◆ **What you have to do**:
Whenever a line of the material contains the string "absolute", it should be copied.

------ Extracted entries

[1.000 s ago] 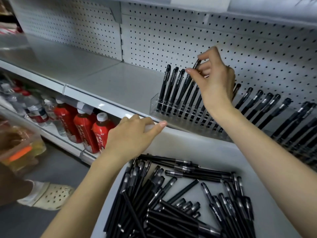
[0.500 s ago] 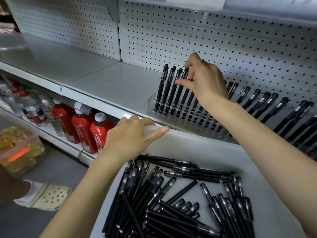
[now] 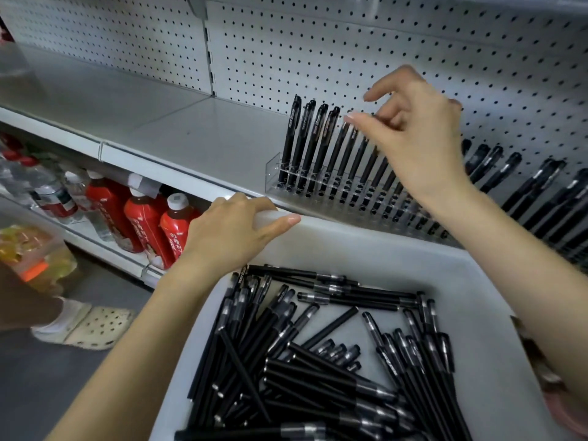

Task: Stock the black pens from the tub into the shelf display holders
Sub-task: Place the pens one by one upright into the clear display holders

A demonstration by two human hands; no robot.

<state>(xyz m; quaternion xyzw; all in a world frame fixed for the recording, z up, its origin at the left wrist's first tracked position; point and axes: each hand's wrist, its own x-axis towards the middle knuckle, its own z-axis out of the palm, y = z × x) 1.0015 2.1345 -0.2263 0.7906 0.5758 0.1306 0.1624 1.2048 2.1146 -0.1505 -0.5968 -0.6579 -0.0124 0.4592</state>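
Observation:
A white tub (image 3: 366, 237) holds a loose pile of several black pens (image 3: 318, 361) at lower centre. My left hand (image 3: 229, 230) grips the tub's far left rim. On the shelf behind it stands a clear display holder (image 3: 273, 173) with a row of black pens upright in its holes (image 3: 305, 144). My right hand (image 3: 416, 138) hovers just above the tops of the pens in the middle of that row. Its thumb and fingers are spread loosely with no pen between them. The hand hides the pens behind it.
More black pens (image 3: 541, 192) lean in holders further right. The grey shelf (image 3: 159, 122) left of the holder is bare, with pegboard behind. Red bottles (image 3: 143, 218) and water bottles stand on the shelf below. A person's shoe (image 3: 92, 326) is on the floor at left.
My right hand lowered a pen into the holder row, then let go and lifted with its fingers spread. My left hand stayed on the tub rim.

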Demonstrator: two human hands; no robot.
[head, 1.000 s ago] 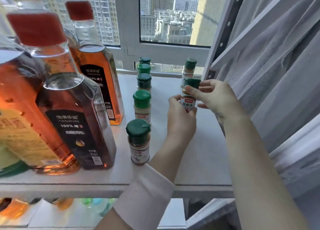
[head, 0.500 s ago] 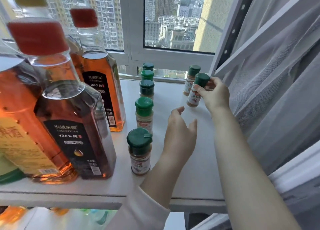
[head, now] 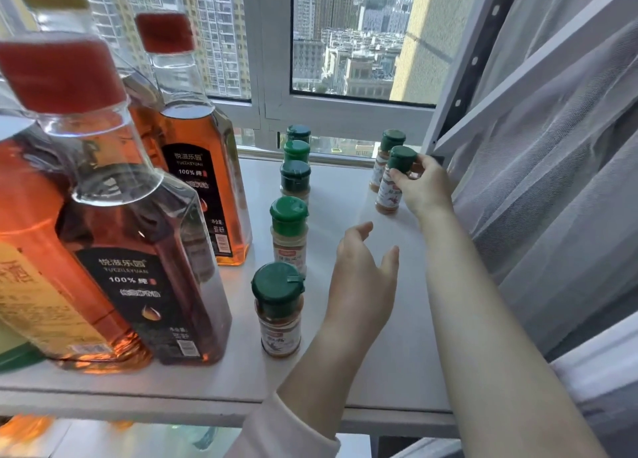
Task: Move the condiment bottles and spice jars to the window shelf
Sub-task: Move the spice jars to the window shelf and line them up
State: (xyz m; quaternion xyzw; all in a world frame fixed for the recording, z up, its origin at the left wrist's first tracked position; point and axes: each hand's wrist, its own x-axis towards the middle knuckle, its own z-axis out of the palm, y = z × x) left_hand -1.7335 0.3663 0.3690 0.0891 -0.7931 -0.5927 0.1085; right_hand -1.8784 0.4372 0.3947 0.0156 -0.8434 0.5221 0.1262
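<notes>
My right hand [head: 423,190] grips a green-capped spice jar [head: 392,184] that stands on the white window shelf [head: 397,336] at the far right, just in front of another green-capped jar [head: 386,150]. My left hand [head: 362,285] hovers over the shelf's middle, fingers relaxed, holding nothing. A row of several green-capped spice jars runs from the nearest jar [head: 278,309] back toward the window. Tall amber oil bottles with red caps [head: 138,250] fill the shelf's left side.
A grey-white curtain [head: 552,181] hangs close along the right of the shelf. The window frame [head: 345,115] closes the back. Below the shelf's front edge a lower level shows blurred bottles [head: 20,426].
My left hand let go of the jar and drew back to the shelf's middle. My right hand carried the jar to the far right and set it down in front of the other jar.
</notes>
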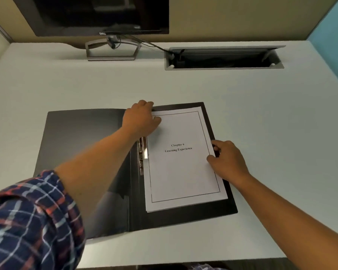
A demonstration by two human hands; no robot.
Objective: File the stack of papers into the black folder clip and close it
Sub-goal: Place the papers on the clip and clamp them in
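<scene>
A black folder [82, 137] lies open on the white desk. On its right half rests the stack of white papers [181, 172], whose top sheet reads "Chapter 6 Learning Experience". Along the spine, just left of the stack, shows the metal clip [141, 154]. My left hand [140, 118] presses on the stack's top left corner, fingers curled over the far edge. At the stack's right edge, about mid-height, my right hand [227, 158] pinches the sheets between thumb and fingers. Whether the papers sit under the clip I cannot tell.
A monitor [98, 14] on a metal stand [112, 50] sits at the back of the desk [261, 114]. An open cable tray [222, 58] is recessed at the back right. The desk's front edge runs just below the folder.
</scene>
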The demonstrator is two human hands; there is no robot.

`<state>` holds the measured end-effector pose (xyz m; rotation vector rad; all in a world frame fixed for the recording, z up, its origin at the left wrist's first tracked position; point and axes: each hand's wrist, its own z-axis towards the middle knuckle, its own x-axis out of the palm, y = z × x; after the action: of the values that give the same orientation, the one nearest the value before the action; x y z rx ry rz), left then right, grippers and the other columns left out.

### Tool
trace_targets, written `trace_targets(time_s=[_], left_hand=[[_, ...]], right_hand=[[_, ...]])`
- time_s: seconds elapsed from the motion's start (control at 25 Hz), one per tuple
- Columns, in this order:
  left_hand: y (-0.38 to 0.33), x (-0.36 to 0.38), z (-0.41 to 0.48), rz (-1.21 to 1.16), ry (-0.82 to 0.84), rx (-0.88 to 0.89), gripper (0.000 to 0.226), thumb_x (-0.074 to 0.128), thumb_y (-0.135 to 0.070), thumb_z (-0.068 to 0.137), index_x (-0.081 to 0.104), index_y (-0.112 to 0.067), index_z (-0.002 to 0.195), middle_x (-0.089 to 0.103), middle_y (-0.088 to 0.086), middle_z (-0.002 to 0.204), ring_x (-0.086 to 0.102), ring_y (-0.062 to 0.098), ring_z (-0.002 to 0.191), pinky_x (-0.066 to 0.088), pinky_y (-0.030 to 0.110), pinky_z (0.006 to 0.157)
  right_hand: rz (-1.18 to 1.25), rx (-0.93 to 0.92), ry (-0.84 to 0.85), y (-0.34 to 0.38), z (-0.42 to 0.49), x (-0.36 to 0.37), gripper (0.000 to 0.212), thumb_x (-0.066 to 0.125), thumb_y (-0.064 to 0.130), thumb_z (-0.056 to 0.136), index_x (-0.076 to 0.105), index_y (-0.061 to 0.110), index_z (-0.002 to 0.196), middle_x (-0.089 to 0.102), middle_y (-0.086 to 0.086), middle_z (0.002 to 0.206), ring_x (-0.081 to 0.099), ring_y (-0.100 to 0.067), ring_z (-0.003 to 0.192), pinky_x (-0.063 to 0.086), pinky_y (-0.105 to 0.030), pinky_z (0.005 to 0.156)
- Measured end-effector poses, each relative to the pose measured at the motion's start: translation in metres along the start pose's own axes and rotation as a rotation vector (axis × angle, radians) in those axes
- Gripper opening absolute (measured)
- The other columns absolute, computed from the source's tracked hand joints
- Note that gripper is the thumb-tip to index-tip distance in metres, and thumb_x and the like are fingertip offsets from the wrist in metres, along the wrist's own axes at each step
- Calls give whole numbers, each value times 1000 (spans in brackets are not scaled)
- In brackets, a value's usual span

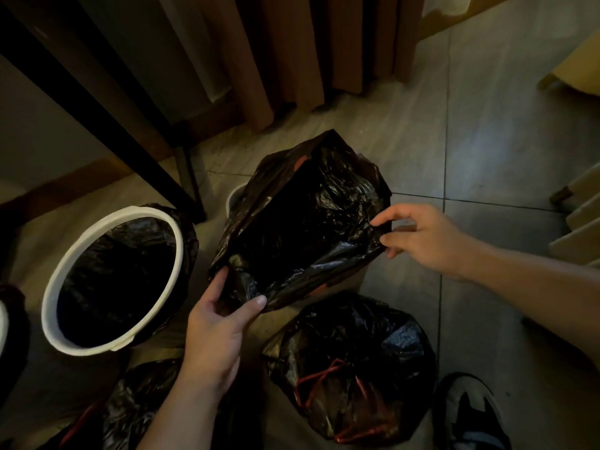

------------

◆ **Solution to the problem**:
- Gripper opening absolute (measured)
- The other columns absolute, computed from the source's tracked hand joints

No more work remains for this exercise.